Folding MHC-1 Monomers
Materials:
Stir bar
Stir plate
10o C water incubator
1L beaker
5 ml syringe
26 gauge needle
P1000 pipetter
1000 ul pipette tips
Reagents:
Folding Buffer (pH 8.3):
400 mM L-Arginine
100 mM Tris
2 mM EDTA
| Injection Buffer (pH 4.2):
3 M Guanidine HCl
10 mM NaAcetate
10 mM EDTA
|
- Heavy chain of choice
- Light chain of choice
- Peptide of choice
- Reduced form Glutathione
- Oxidized form Glutathione
- 100 mM PMSF
*This protocol describes a 1L folding reaction. Larger or smaller folding reactions can be scaled up or down as needed. The Garboczi protocol is included as a reference.
Method:
- Prechill 1 L of folding buffer in a 1L beaker
containing a stir bar to 10o C using a water bath.
- To cold folding buffer add reduced glutothione to 5mM, oxidized glutothione to 0.5 mM, and PMSF to 0.2 mM.
- Calculate the necessary quantities of heavy chain (1 uM final), light chain (2 uM final), and peptide (30 mg/L final).
- Add heavy chain and light chain each to 5.0 ml of injection buffer and load each into a separate 5 ml syringe at room temperature.
- Dilute the peptide in 500 ul ddH2O or DMSO depending the amino acid sequence of the peptide.
- Place the 1 L beaker containing the folding buffer on a stir plate and stir on high speed.
- Add peptide to the stirring reaction using a pipetter.
- Forcefully inject heavy chain and light chain to the stirring reaction through a 26 gauge needle as near to the stir bar as possible. The folding reaction should become slightly opaque after adding light chain.
- Replace the folding reaction at 10o C and incubate overnight.
- In the morning, add heavy chain ONLY (now 2uM) as above and replace at 10o C.
- In the evening, add heavy chain ONLY (final 3uM) as above and replace at 10o C.
- Incubate overnight at 10o C.
Materials:
Amicon 500 ml stir cell
N2 tank with regulator
Biomax 30 membrane
Reagents:
20 mM Tris (pH 8.0)
Method:
- Remove the base, membrane holder, and O-ring from the concentrator.
- Place a Biomax 30 membrane, shiny side up, on the membrane holder.
- Place the O-ring on top of the filter such that it fits within the inner circumference of the membrane holder.
- Insert the membrane holder, membrane, and O-ring assembly into the bottom of the concentrator body.
- Screw in the base into the body such that the membrane holder is held firmly in place.
- Attach the elastomeric tubing to the elutant drain of the membrane holder.
- Add the pre-filtered or pre centrifuged folding reaction to be concentrated to the stir cell.
- Insert the stirrer assembly into the stir cell.
- Place the cap assembly on the stir cell such that the tube fitting assembly will reside opposite the elastomeric tubing.
- Place the stir cell within the stand assembly.
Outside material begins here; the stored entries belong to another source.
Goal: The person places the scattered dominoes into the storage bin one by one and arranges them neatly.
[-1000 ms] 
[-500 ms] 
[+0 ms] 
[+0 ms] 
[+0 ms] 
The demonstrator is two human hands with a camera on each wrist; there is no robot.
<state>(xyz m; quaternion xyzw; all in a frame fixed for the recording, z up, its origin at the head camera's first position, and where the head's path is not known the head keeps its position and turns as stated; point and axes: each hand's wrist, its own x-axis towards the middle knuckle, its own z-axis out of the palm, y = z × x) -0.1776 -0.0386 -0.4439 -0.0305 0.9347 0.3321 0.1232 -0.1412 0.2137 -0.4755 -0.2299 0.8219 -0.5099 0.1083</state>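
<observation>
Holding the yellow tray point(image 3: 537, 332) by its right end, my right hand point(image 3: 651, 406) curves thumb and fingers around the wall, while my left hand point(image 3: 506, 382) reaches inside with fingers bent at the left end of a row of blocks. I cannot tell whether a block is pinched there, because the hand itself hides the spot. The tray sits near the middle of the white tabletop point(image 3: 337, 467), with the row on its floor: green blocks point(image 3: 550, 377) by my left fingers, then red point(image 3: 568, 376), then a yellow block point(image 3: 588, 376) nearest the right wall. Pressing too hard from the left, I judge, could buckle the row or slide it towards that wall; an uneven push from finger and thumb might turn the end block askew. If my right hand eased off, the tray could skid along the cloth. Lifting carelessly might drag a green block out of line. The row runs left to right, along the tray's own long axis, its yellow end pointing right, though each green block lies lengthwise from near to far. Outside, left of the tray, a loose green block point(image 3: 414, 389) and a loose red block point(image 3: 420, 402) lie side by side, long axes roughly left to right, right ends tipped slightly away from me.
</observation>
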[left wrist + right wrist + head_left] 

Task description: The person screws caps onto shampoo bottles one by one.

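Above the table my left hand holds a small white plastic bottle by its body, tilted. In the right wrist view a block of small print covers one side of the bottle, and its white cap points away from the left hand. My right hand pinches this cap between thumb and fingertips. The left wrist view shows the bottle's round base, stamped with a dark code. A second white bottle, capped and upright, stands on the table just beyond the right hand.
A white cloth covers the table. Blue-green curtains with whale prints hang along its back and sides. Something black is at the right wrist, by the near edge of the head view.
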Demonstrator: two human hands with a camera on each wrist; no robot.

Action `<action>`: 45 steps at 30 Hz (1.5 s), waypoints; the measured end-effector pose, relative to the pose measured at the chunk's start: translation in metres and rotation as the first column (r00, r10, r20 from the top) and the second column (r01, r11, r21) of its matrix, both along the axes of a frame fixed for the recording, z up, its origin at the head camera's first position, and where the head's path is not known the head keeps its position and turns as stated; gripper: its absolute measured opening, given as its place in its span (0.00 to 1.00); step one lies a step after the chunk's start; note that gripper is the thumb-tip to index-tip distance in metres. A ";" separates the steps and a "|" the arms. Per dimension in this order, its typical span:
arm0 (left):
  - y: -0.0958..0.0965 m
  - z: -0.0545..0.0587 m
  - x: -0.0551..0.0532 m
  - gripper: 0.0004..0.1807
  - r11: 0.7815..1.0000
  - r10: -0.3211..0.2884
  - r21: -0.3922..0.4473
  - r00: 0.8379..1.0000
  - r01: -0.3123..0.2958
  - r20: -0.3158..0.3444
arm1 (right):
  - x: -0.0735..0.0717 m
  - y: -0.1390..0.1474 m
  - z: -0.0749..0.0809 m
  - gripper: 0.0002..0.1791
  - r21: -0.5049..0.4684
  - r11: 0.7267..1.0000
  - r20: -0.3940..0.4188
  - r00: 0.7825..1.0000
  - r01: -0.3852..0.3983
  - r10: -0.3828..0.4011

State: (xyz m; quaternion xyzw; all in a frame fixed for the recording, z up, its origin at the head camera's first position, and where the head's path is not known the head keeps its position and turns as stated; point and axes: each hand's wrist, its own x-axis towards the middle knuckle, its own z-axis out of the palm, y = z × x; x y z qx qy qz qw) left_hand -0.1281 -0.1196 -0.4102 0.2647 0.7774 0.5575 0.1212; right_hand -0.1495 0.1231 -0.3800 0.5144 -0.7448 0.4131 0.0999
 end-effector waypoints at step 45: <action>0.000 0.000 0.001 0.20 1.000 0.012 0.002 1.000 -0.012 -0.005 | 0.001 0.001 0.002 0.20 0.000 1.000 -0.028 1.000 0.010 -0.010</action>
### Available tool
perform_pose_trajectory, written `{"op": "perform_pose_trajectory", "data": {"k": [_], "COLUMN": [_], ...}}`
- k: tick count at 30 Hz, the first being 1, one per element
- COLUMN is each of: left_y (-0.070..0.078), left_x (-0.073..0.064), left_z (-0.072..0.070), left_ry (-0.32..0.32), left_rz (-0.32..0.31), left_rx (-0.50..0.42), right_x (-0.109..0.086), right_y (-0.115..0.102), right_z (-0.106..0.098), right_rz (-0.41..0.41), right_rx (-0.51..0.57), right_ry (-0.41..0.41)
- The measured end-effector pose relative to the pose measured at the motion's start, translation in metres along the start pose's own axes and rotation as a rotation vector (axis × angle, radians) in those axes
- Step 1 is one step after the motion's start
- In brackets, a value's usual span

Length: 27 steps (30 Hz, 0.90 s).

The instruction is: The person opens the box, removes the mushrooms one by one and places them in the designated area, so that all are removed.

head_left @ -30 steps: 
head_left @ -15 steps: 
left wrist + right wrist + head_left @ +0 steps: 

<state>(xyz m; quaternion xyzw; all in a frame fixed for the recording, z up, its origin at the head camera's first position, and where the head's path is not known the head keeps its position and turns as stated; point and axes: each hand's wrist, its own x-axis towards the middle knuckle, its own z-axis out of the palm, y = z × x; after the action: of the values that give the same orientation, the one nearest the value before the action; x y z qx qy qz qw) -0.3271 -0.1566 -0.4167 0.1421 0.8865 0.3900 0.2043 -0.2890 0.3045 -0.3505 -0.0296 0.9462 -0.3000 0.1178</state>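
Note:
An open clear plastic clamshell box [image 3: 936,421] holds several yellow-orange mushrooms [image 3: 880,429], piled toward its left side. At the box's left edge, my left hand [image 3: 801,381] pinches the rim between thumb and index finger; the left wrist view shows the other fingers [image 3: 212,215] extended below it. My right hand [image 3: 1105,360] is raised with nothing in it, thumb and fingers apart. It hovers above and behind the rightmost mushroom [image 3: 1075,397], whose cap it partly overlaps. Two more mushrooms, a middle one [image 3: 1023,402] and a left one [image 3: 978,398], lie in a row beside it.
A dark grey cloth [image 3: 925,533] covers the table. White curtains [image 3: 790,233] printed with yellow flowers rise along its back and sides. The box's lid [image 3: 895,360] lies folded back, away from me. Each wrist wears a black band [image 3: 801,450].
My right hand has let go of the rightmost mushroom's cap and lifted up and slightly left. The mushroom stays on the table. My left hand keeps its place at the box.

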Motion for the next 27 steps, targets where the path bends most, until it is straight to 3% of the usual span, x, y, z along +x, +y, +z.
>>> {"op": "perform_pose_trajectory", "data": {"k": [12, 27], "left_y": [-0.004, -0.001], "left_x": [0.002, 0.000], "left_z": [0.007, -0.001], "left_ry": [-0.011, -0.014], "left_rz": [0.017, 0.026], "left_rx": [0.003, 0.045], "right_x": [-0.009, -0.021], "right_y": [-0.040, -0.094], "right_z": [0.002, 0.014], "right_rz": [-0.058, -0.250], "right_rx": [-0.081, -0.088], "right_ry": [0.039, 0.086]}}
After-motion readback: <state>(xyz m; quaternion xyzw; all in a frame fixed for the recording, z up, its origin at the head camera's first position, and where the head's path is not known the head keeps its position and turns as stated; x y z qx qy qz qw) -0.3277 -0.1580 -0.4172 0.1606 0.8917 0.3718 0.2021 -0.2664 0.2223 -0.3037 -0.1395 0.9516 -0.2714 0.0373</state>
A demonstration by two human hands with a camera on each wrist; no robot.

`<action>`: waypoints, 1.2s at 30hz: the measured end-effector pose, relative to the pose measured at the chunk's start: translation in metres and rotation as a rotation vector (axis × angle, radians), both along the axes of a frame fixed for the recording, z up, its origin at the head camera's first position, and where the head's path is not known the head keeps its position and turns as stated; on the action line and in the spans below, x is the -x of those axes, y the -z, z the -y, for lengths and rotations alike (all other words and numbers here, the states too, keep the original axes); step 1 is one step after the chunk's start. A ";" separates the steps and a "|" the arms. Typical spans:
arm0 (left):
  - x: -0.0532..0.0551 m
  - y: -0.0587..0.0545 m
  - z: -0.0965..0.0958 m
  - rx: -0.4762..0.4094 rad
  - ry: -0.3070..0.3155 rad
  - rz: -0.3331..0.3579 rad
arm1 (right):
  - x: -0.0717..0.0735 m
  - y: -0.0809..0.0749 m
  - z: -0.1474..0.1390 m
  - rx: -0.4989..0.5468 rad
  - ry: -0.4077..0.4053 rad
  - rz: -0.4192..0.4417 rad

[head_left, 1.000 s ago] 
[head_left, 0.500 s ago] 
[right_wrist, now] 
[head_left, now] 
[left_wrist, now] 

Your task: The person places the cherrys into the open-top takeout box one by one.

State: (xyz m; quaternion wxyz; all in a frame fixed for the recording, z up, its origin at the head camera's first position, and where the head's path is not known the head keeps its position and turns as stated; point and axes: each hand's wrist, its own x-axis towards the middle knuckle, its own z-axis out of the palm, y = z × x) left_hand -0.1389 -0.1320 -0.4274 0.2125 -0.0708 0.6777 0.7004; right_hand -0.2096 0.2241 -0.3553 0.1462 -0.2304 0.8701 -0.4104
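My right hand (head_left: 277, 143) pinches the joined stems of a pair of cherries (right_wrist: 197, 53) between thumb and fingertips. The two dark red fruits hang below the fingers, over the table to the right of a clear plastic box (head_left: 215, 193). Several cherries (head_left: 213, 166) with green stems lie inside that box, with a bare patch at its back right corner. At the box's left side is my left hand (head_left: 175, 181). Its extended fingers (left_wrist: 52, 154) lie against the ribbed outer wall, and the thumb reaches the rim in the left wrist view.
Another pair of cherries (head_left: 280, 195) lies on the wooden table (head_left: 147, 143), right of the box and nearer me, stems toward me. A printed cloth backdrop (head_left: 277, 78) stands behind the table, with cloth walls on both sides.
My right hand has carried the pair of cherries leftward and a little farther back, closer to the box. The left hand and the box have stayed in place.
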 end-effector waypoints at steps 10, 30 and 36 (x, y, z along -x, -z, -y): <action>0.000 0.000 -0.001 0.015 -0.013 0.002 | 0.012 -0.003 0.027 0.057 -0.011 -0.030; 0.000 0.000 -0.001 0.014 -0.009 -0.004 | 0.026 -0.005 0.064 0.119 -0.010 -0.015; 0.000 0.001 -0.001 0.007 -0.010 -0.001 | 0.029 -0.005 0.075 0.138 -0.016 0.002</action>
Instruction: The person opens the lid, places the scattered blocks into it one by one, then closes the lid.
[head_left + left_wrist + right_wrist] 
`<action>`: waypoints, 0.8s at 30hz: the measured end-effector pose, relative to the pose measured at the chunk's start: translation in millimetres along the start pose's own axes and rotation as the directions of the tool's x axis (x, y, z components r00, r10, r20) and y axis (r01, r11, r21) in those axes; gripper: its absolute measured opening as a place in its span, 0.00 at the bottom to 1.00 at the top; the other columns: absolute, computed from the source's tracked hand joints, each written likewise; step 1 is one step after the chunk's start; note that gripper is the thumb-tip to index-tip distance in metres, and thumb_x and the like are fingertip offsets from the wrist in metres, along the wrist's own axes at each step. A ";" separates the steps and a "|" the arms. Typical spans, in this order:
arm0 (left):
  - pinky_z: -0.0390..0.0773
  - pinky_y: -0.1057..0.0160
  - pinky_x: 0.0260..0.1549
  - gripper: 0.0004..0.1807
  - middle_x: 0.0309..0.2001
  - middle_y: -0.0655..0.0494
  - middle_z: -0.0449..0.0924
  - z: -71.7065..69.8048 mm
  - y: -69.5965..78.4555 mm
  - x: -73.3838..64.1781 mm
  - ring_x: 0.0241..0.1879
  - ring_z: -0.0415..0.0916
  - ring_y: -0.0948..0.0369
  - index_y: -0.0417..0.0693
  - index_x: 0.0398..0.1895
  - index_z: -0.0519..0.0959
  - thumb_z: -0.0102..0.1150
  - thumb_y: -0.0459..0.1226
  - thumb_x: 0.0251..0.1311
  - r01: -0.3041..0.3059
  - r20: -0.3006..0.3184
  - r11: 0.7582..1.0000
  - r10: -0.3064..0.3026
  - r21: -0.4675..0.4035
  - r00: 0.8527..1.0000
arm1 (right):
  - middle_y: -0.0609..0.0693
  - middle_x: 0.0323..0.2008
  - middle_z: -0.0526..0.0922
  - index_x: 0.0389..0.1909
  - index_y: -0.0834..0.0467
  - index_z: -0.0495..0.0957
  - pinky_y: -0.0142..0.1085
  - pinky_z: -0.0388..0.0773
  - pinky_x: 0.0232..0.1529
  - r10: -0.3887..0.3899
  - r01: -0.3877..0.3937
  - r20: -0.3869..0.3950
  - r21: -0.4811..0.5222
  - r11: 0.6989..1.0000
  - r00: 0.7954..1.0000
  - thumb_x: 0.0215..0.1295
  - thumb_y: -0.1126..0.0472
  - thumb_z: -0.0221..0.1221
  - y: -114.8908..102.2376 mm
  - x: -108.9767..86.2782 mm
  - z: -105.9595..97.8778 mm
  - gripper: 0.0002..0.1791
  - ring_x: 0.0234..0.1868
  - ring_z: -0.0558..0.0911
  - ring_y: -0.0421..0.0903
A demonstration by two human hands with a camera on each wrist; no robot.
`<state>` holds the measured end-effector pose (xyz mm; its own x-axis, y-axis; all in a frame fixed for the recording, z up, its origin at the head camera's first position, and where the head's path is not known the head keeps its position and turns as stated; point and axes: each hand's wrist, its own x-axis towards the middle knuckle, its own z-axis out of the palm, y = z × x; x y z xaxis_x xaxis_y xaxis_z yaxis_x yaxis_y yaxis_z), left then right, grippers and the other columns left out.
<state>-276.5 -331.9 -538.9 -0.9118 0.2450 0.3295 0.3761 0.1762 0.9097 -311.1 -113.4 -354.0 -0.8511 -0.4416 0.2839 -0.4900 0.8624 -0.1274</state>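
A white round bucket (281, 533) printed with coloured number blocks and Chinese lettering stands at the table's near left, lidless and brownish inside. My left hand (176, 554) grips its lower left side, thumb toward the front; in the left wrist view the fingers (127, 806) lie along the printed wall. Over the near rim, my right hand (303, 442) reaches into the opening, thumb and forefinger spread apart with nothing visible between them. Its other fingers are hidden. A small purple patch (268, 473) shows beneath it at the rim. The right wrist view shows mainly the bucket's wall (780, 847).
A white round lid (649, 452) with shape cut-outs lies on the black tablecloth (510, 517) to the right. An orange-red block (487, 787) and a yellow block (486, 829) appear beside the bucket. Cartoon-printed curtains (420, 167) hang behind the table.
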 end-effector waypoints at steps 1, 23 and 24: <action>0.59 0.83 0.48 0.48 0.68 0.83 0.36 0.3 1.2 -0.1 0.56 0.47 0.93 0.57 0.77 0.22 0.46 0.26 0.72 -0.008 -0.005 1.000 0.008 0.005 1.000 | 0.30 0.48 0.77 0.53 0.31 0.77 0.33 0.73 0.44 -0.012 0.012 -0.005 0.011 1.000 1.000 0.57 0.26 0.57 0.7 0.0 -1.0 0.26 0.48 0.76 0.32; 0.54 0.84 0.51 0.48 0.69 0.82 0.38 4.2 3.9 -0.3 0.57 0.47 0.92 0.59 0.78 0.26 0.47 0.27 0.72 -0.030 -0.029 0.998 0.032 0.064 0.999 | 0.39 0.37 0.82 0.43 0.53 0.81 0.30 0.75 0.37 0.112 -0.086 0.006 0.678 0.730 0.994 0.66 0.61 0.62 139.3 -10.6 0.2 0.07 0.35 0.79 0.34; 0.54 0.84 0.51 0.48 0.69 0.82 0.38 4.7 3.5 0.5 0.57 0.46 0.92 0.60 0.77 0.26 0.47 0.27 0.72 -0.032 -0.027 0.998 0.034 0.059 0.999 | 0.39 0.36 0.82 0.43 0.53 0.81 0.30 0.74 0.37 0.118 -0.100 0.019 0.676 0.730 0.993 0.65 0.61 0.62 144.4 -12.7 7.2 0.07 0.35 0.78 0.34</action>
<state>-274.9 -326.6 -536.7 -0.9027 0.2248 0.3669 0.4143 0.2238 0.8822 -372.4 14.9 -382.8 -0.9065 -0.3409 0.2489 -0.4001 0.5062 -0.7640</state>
The base of the stir cell should fit into a circular groove in the stand assembly. Flip the black pressure relief valve on the cap assembly into the up position.
- Place the end of the elastomeric tubing into a container to collect the elutant.
- Attach the tube fitting assembly to the cap assembly.
- Place the concentrator/dialysis selector to gas and the appropriate color coded button on the manifold to the on position.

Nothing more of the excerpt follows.